*Task brief*
Write out the data exactly as given, dropping every picture.

:: Data below

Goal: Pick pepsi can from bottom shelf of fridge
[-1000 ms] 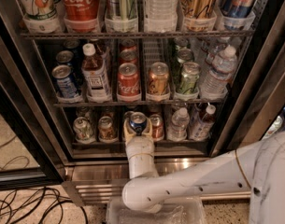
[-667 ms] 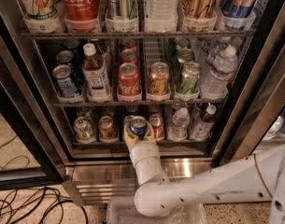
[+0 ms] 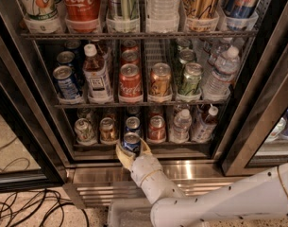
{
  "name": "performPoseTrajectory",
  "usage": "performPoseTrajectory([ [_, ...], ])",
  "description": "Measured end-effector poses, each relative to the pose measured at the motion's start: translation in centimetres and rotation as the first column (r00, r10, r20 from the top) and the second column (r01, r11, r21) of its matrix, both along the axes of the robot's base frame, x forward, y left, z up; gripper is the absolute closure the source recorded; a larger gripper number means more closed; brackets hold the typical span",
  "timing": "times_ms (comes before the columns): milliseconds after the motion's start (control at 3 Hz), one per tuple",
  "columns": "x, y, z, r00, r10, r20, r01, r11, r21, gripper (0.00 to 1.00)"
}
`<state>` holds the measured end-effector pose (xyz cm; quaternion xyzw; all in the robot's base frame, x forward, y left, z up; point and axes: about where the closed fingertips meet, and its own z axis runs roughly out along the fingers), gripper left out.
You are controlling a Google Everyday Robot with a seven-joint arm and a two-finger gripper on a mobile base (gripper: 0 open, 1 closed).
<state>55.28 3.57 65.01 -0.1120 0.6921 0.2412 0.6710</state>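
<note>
The fridge (image 3: 35,103) stands open with a steel frame and dark wire racks of drinks. My gripper (image 3: 132,148) is at the front edge of the bottom shelf (image 3: 181,150), its pale fingers (image 3: 122,156) closed around a dark blue pepsi can (image 3: 131,142) with a silver top. The can is held just in front of the shelf's front lip. Another blue can (image 3: 132,125) stands behind it in the same lane. My white arm (image 3: 219,202) reaches in from the lower right.
On the bottom shelf are a silver can (image 3: 83,129), a bronze can (image 3: 107,129), a red can (image 3: 156,127) and water bottles (image 3: 181,125). Higher racks hold Coca-Cola cans (image 3: 130,82) and bottles. Black cables (image 3: 25,207) lie on the floor at left.
My gripper with the pepsi can has drawn back out of the shelf and slightly lower, and the arm has shifted right. A second blue can now shows behind it.
</note>
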Motion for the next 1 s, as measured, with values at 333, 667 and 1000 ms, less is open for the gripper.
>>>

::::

*Answer*
Goal: Pick pepsi can from bottom shelf of fridge
[-1000 ms] 
[-667 ms] 
[+0 ms] 
{
  "name": "performPoseTrajectory",
  "usage": "performPoseTrajectory([ [_, ...], ])",
  "description": "Measured end-effector poses, each relative to the pose measured at the motion's start: translation in centimetres and rotation as the first column (r00, r10, r20 from the top) and the second column (r01, r11, r21) of its matrix, both along the axes of the robot's base frame, x forward, y left, z up; gripper is the absolute closure the source recorded; a larger gripper number means more closed; brackets hold the typical span",
  "timing": "times_ms (comes before the columns): milliseconds after the motion's start (control at 3 Hz), one per tuple",
  "columns": "x, y, z, r00, r10, r20, r01, r11, r21, gripper (0.00 to 1.00)"
}
`<state>` holds the measured end-effector pose (xyz cm; quaternion xyzw; all in the robot's base frame, x forward, y left, z up; point and axes: about where the closed fingertips meet, and its own z axis runs roughly out along the fingers), gripper left out.
You are controlling a Google Everyday Robot with a seven-joint arm and a two-finger gripper on a mobile base (gripper: 0 open, 1 closed).
<state>55.28 3.57 65.01 -0.1120 0.6921 0.2412 0.6710</state>
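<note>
The fridge (image 3: 35,103) stands open with a steel frame and dark wire racks of drinks. My gripper (image 3: 132,148) is at the front edge of the bottom shelf (image 3: 181,150), its pale fingers (image 3: 122,156) closed around a dark blue pepsi can (image 3: 131,142) with a silver top. The can is held just in front of the shelf's front lip. Another blue can (image 3: 132,125) stands behind it in the same lane. My white arm (image 3: 219,202) reaches in from the lower right.
On the bottom shelf are a silver can (image 3: 83,129), a bronze can (image 3: 107,129), a red can (image 3: 156,127) and water bottles (image 3: 181,125). Higher racks hold Coca-Cola cans (image 3: 130,82) and bottles. Black cables (image 3: 25,207) lie on the floor at left.
My gripper with the pepsi can has drawn back out of the shelf and slightly lower, and the arm has shifted right. A second blue can now shows behind it.
</note>
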Motion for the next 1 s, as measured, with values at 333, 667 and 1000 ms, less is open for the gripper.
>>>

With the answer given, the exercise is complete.